The quietness …

It’s 10:30 at night and laying here in bed in the darkness taking in the stillness.. the quietness of my house. It’s been this way for several months now no sound of music or tv in the next rooms or the sound of laughter echoing in the house. Throughout the night Just quietness . Something I’m adjusting to . Not a bad thing actually for the moment comforting because this quietness is not a worry feeling but a reassuring one ..my kids are doing what they should be doing their making a life . Their not running all over town doing god knows what or where. I say this because in our Town three young adults in their 20’s were in a terrible car accident the night before and it took the life of one of the three ..leaving the other two in serious condition in the hospital. I feel for this family and the girl who’s life was cut short. Do not know all the details no one really knows at this point still figuring it out . But one thing is speed was a factor and these young adults all they do is run and so on . So I take this quietness and am grateful that I’m not wondering where my kids are . I just pray when my son comes home he stays on the foundation he is building …of course I cannot wait for some noise it will be welcoming and there will be since he is leaving 12 days later for more training so friends will be here to see him. but knowing that he is growing and maturing will be a nice feeling too , and I hope his humbleness he has lately being away stays with him.
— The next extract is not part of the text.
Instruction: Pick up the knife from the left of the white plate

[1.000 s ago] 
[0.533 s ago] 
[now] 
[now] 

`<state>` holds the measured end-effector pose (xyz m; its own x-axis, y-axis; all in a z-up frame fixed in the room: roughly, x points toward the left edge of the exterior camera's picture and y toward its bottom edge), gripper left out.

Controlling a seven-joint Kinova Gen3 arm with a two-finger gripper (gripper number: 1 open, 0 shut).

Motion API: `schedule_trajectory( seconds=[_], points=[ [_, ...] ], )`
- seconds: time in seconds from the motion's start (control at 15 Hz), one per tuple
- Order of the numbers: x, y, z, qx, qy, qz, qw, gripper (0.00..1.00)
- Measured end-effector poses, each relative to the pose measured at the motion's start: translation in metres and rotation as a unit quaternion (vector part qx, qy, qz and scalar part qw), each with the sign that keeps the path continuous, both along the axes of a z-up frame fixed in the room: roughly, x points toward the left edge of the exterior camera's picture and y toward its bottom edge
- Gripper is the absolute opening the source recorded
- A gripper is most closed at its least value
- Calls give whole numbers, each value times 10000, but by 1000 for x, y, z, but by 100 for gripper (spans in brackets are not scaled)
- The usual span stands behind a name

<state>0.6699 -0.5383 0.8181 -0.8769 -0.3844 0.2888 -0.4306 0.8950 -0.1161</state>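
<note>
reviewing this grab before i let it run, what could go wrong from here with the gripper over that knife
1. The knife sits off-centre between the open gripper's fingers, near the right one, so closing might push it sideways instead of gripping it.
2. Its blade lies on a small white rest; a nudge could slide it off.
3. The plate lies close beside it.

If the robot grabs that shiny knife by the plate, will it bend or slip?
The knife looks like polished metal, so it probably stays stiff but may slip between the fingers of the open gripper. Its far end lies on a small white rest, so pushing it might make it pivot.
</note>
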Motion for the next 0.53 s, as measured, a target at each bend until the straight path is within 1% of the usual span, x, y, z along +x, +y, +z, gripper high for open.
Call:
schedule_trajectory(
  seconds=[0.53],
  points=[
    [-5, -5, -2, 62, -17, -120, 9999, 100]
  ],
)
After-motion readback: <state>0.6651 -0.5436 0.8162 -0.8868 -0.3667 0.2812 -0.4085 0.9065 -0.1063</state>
I will always pray for them to be safe and well and happy . But knowing their starting to settle into a life of their own . The quietness will not be a sign of emptiness or sadness but of a new journey my husband and I will be happy to live with. For months now we have taken this quietness as sadness when all along we should have embraced it as a start of good things our family is where they should be. We did good and now to keep praying for all this and keep the faith they stay on the right path. So as I drift off to sleep with the stillness of our house I will pray for peace and yes for the families of this terrible tragedy ..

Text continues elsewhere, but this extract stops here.